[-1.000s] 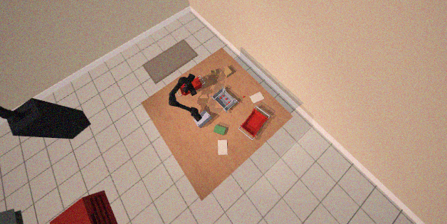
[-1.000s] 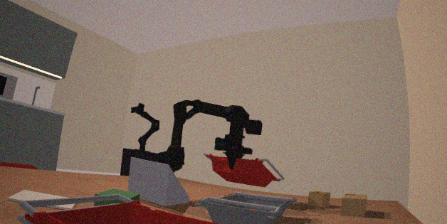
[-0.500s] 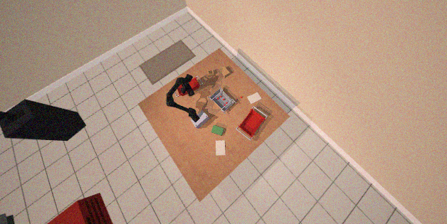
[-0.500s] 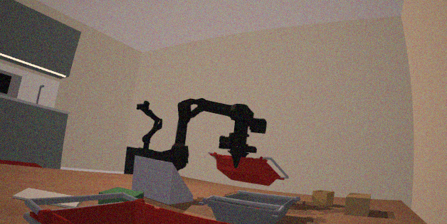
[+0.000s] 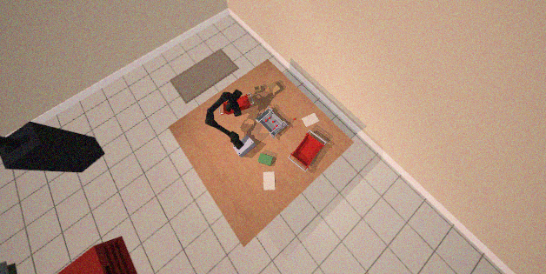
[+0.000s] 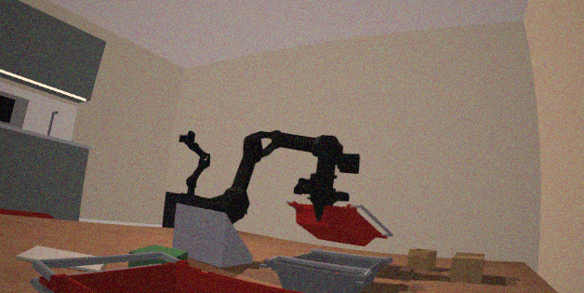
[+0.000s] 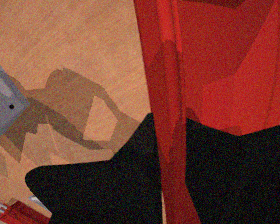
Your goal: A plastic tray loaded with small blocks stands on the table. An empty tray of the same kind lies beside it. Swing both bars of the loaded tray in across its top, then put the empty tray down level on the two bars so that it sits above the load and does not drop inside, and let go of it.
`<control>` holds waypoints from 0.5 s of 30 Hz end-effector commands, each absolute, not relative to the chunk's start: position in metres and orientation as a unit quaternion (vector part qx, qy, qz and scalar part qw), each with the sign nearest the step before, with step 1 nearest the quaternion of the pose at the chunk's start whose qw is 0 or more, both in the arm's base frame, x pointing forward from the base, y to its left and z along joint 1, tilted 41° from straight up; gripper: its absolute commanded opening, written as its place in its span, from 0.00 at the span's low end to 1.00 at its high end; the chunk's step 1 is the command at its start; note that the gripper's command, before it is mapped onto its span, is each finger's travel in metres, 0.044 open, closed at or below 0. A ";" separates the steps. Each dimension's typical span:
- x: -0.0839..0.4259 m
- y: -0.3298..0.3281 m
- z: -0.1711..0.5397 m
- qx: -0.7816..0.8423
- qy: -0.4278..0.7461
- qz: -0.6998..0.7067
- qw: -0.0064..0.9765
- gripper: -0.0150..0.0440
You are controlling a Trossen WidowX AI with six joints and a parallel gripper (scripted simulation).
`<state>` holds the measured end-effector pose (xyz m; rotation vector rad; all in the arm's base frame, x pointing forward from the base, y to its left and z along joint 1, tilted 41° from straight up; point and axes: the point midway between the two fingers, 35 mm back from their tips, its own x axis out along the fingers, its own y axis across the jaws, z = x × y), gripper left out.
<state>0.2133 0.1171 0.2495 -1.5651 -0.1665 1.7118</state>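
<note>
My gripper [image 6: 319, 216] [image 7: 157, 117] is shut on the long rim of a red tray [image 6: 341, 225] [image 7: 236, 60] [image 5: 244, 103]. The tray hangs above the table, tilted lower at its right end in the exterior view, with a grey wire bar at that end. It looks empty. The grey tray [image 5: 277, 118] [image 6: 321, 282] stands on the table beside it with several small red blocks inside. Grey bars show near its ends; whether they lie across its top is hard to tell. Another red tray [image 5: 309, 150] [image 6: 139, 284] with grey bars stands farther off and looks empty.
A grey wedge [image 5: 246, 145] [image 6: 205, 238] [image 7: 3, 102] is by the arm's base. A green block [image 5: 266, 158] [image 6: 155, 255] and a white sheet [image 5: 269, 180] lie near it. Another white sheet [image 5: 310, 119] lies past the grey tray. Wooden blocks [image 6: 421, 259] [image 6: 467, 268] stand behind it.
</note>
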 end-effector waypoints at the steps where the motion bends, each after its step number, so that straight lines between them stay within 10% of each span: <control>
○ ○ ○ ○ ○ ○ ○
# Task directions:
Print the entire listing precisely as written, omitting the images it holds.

# Written response:
[-1.000s] 
[-1.000s] 
[-0.500s] 
[-0.500s] 
[+0.000s] 
[+0.000s] 
[+0.000s] 
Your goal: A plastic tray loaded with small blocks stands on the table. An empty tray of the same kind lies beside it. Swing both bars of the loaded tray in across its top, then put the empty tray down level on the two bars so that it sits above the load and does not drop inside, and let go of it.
`<control>` holds waypoints from 0.5 s of 30 Hz end-effector commands, each absolute, not relative to the chunk's start: position in metres and orientation as a unit quaternion (vector part qx, qy, qz and scalar part qw), each with the sign nearest the step before, with step 1 nearest the quaternion of the pose at the chunk's start whose qw is 0 or more, both in the arm's base frame, x pointing forward from the base, y to its left and z along joint 1, tilted 41° from straight up; gripper: its absolute commanded opening, written as its place in its span, from 0.00 at the span's low end to 1.00 at its high end; the chunk's step 1 is the command at its start; note that the gripper's command, before it is mapped onto its span, is each finger's travel in metres, 0.044 open, closed at or below 0. A ";" separates the steps. Each dimension's typical span:
- x: -0.0839..0.4259 m
- y: -0.3298..0.3281 m
- z: -0.1711..0.5397 m
- qx: -0.7816..0.8423
- qy: -0.4278..0.7461
- qz: -0.6998..0.7067
- qw: -0.0064..0.9765
- gripper: -0.0150..0.0440
You are controlling a Trossen WidowX AI with six joints and a parallel gripper (scripted simulation).
`<state>` holds the measured end-effector pose (xyz m; rotation vector rad; all in the arm's base frame, x pointing forward from the base, y to its left and z along joint 1, tilted 41° from straight up; point and axes: the point midway between the two fingers, 35 mm back from their tips, its own x axis out along the fingers, its own y axis across the jaws, z = x × y), gripper left out.
<state>0.2133 0.1171 0.2495 -1.5651 -0.1665 1.7118</state>
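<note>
My gripper [image 6: 319, 216] [image 7: 157, 117] is shut on the long rim of a red tray [image 6: 341, 225] [image 7: 236, 60] [image 5: 244, 103]. The tray hangs above the table, tilted lower at its right end in the exterior view, with a grey wire bar at that end. It looks empty. The grey tray [image 5: 277, 118] [image 6: 321, 282] stands on the table beside it with several small red blocks inside. Grey bars show near its ends; whether they lie across its top is hard to tell. Another red tray [image 5: 309, 150] [image 6: 139, 284] with grey bars stands farther off and looks empty.
A grey wedge [image 5: 246, 145] [image 6: 205, 238] [image 7: 3, 102] is by the arm's base. A green block [image 5: 266, 158] [image 6: 155, 255] and a white sheet [image 5: 269, 180] lie near it. Another white sheet [image 5: 310, 119] lies past the grey tray. Wooden blocks [image 6: 421, 259] [image 6: 467, 268] stand behind it.
</note>
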 end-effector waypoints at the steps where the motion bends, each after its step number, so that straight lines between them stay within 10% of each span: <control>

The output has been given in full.